Friday, January 1, 2021

Book Review: The Bookshop (England, widow, small town bookstore)(OT)

The Bookshop, by Penelope Fitzgerald (Mariner Books, 1978, 156 pages, $14.95) (author is a Booker Prize winner and was also the recipient of National Book Critics Circle Award for fiction) Now a major motion picture* (2018).

Intriguing Cover

"Books Matter"

A small English town does not have a bookshop. A 10-year resident and widow purchases a very old house (centuries old) in the middle of town, moves in and opens a bookshop necessitating hiring a 10-year-old girl as a part-time assistant. 

"A Good Man Gone"

Replete with a Boy Scout troop, a fancy gala at the home of the retired General and his 'do-good wife,' a rather lazy BBC employee and his girlfriend, an old cantankerous gentleman in an even older house. Lolita has just been published and on the recommendation of the cantankerous old man, the bookshop owner, Florence Green, purchases 250 copies to sell, creating quite the sensation.

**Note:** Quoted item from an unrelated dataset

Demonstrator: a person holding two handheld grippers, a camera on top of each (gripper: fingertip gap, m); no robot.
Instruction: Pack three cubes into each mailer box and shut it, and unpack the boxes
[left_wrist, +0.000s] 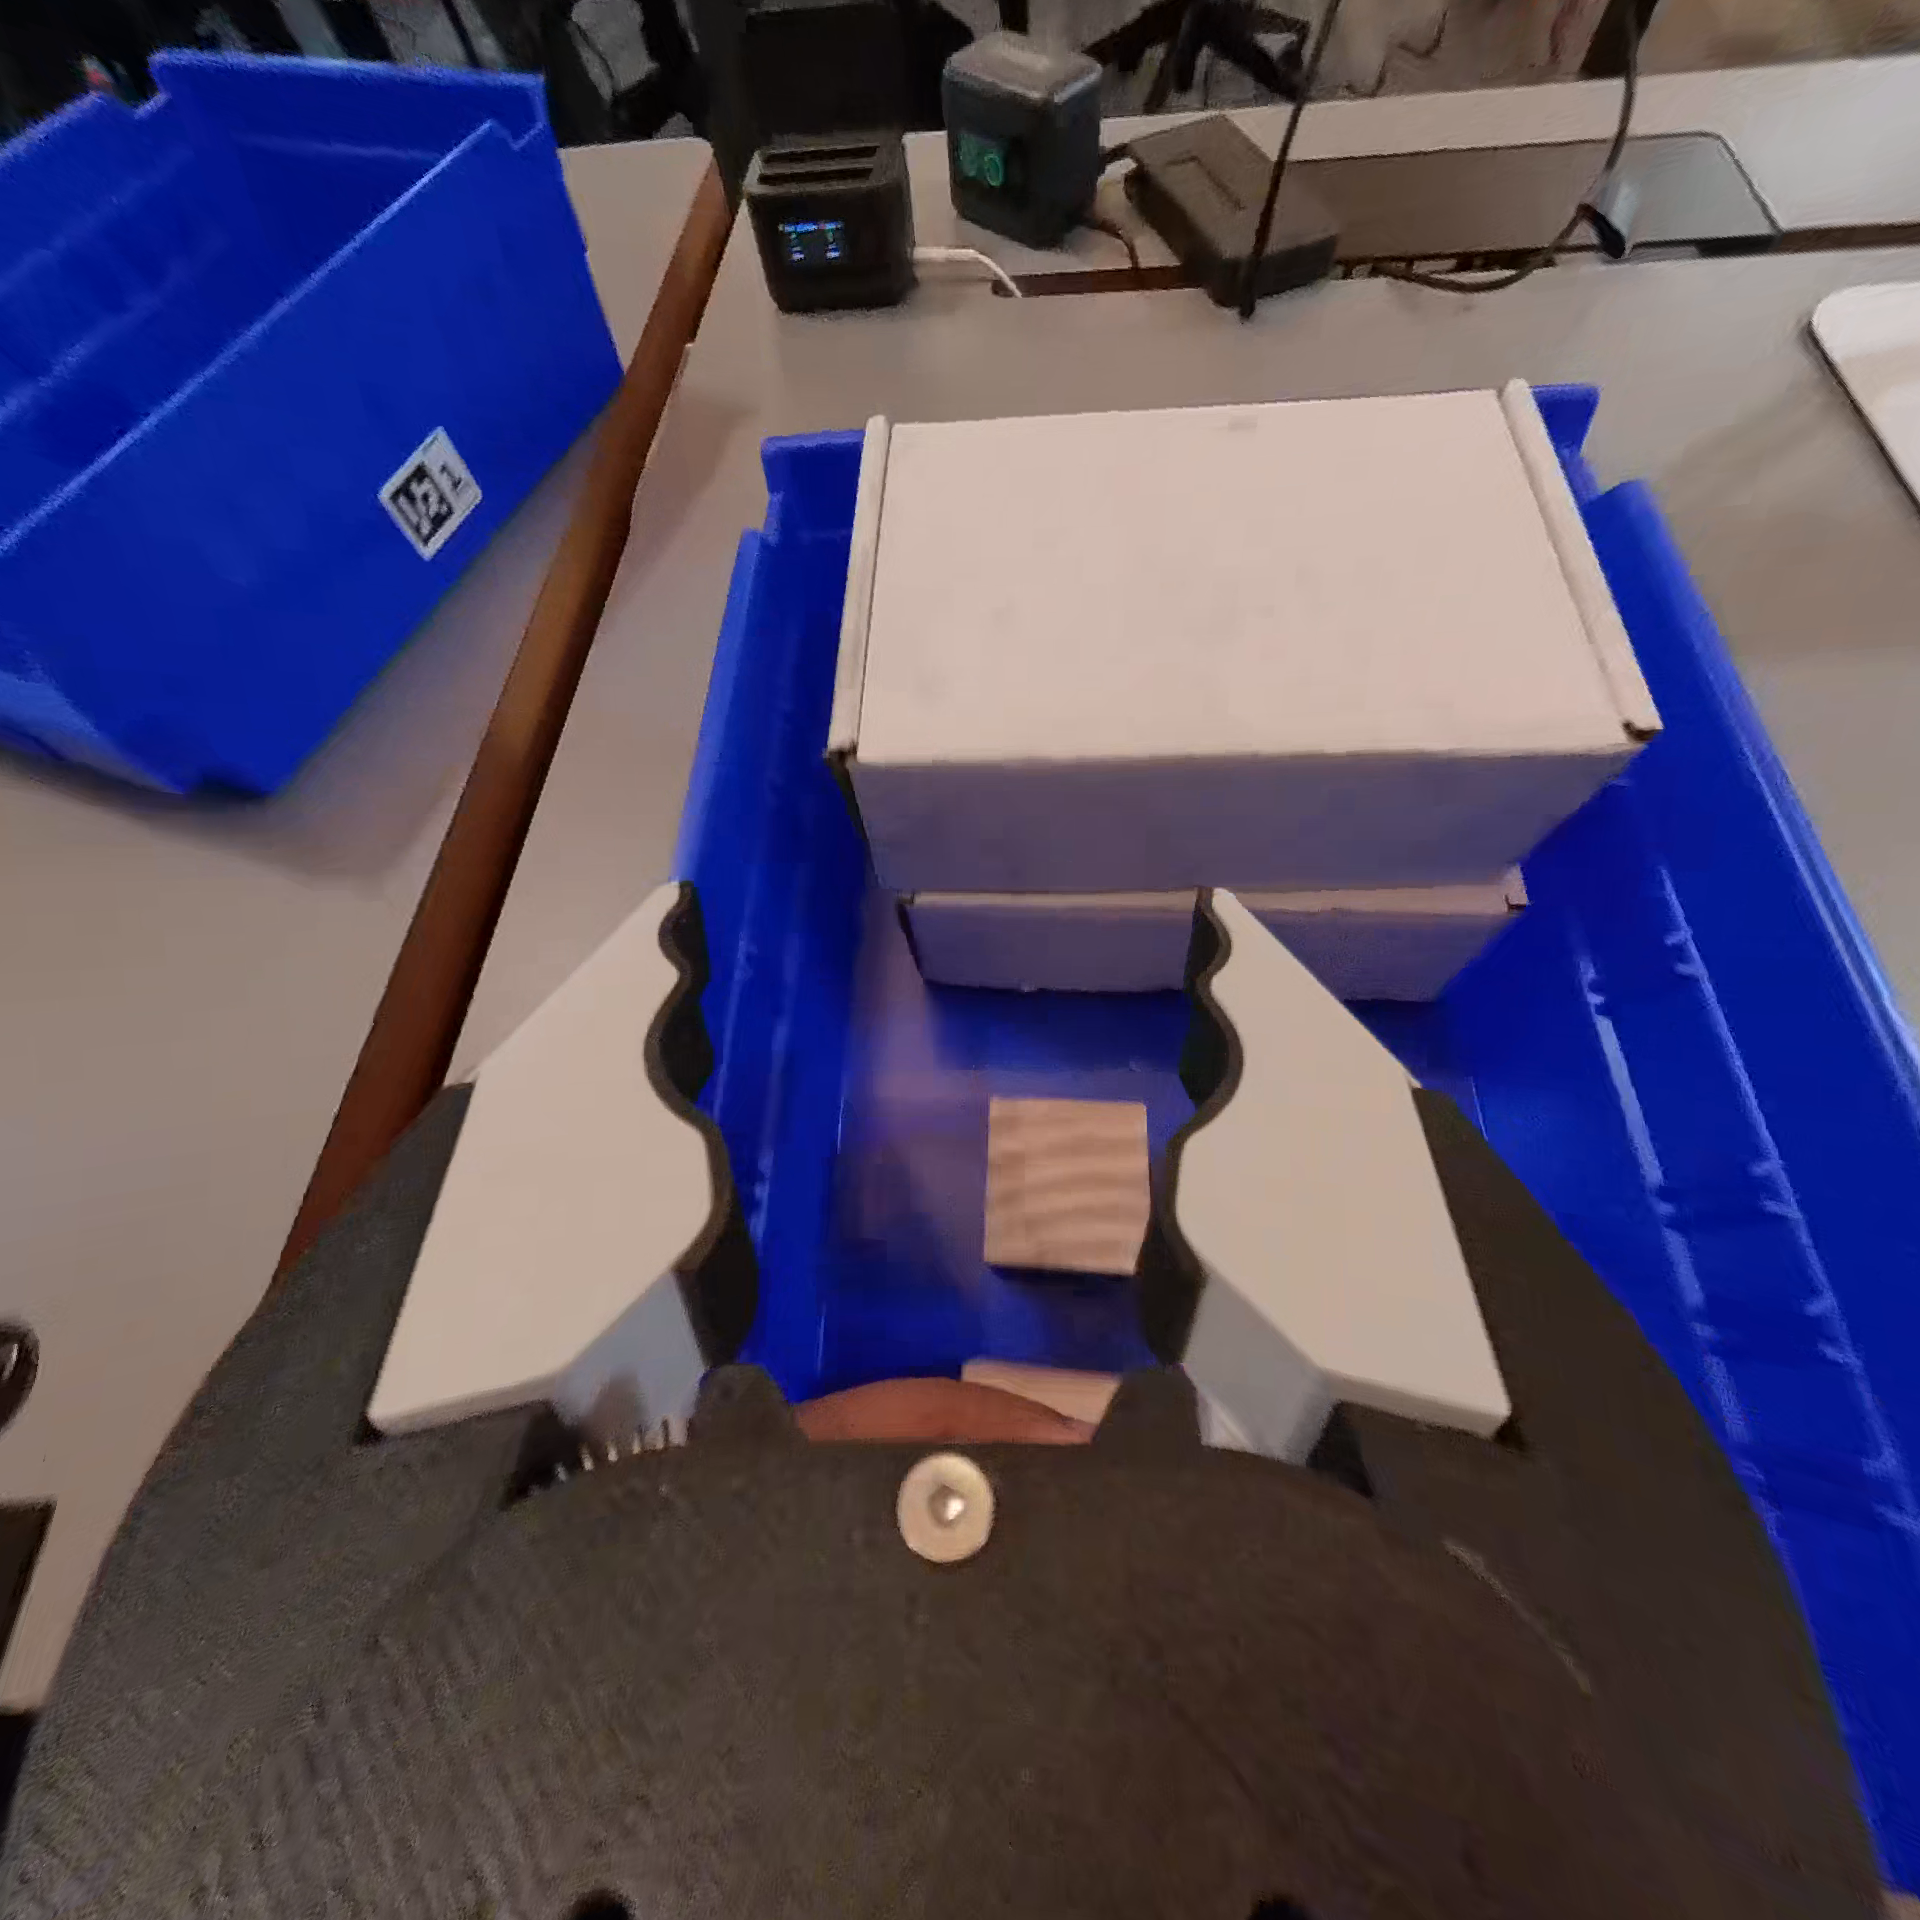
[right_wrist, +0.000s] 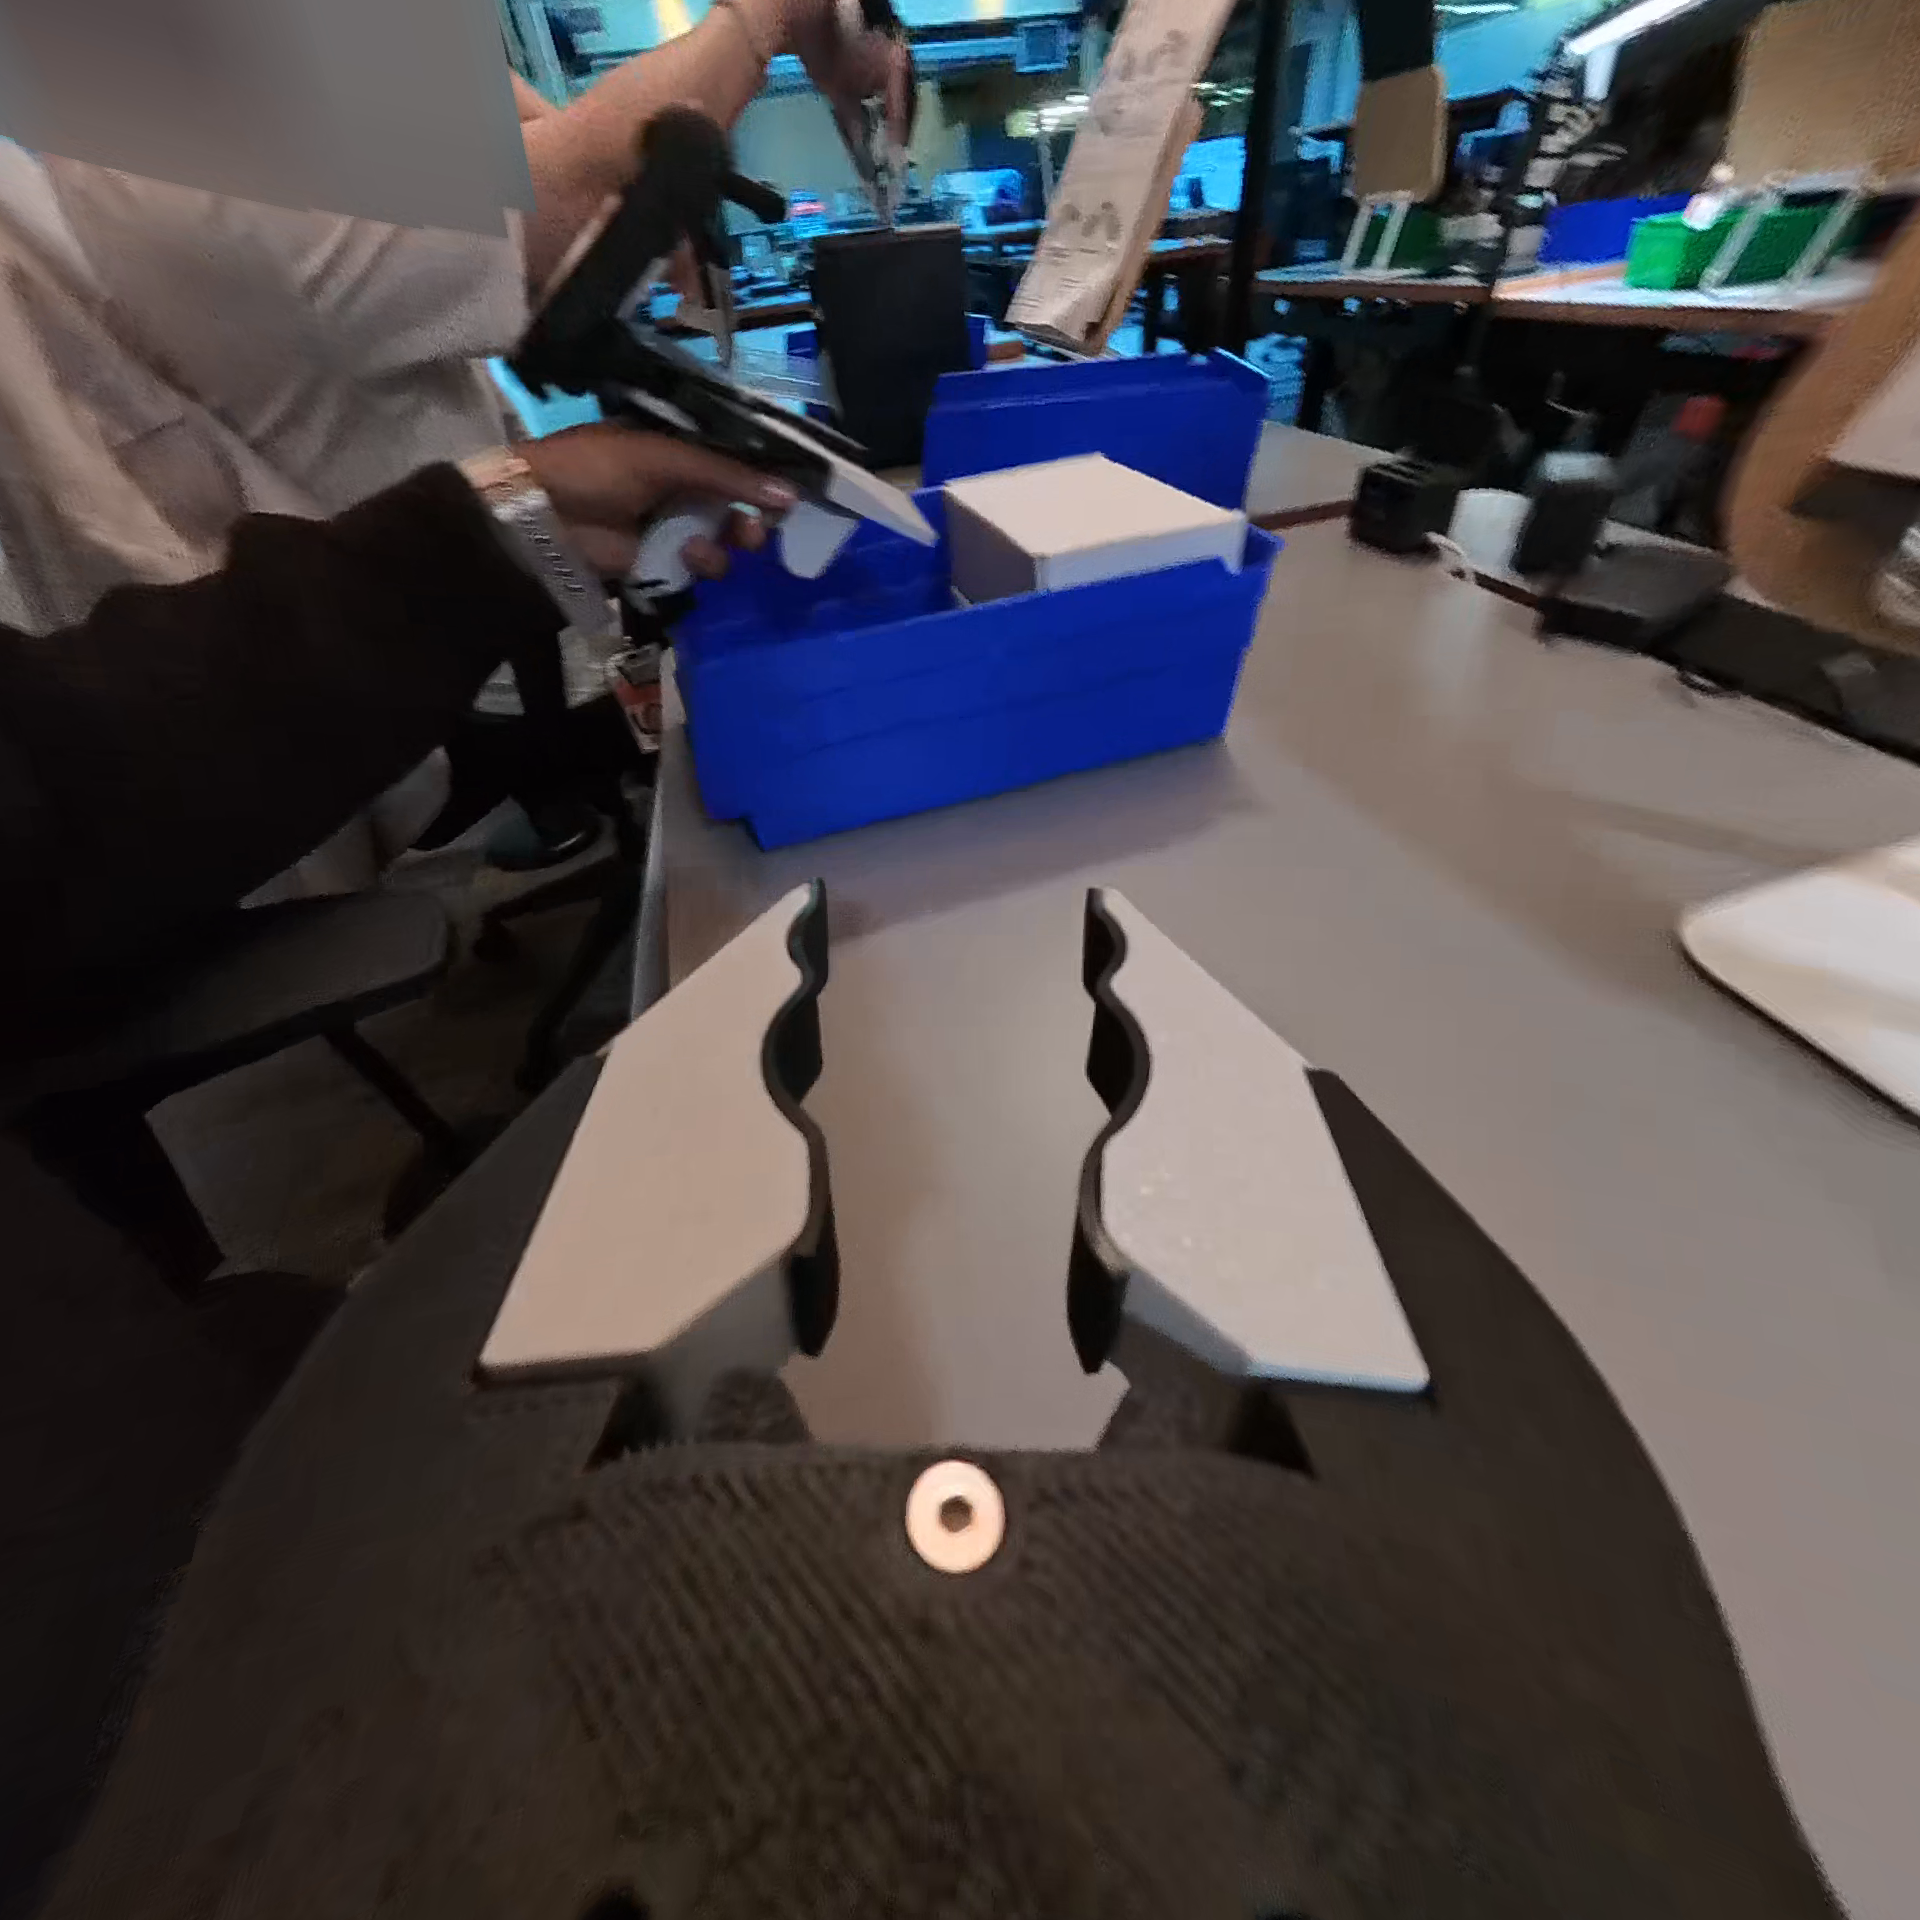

Just because a town does not have a bookshop, does it need one? Perhaps there is a reason why it does not have a bookshop. . . but, now, with said bookshop, how to close it down? 

Writing Style

Ms. Fitzgerald writes as the British author she is, with numerous words I had to guess at and even more references to British life (although I understood the references to the Royal Family and to Baden-Powell). Sentences were either short and easily comprehended or quite convoluted.

Book Club Selection

Written in 1978 and taking place even earlier, The Bookshop was a selection in my book club, therefore, I did finish it. Otherwise, I would not have read the entire book, short though it is at 157 pages.

Caveat: This book is available in our county public library system, along with the DVD. I would suggest reading the book first (I didn't). Reading the Introduction after finishing the book will make the reader more appreciative.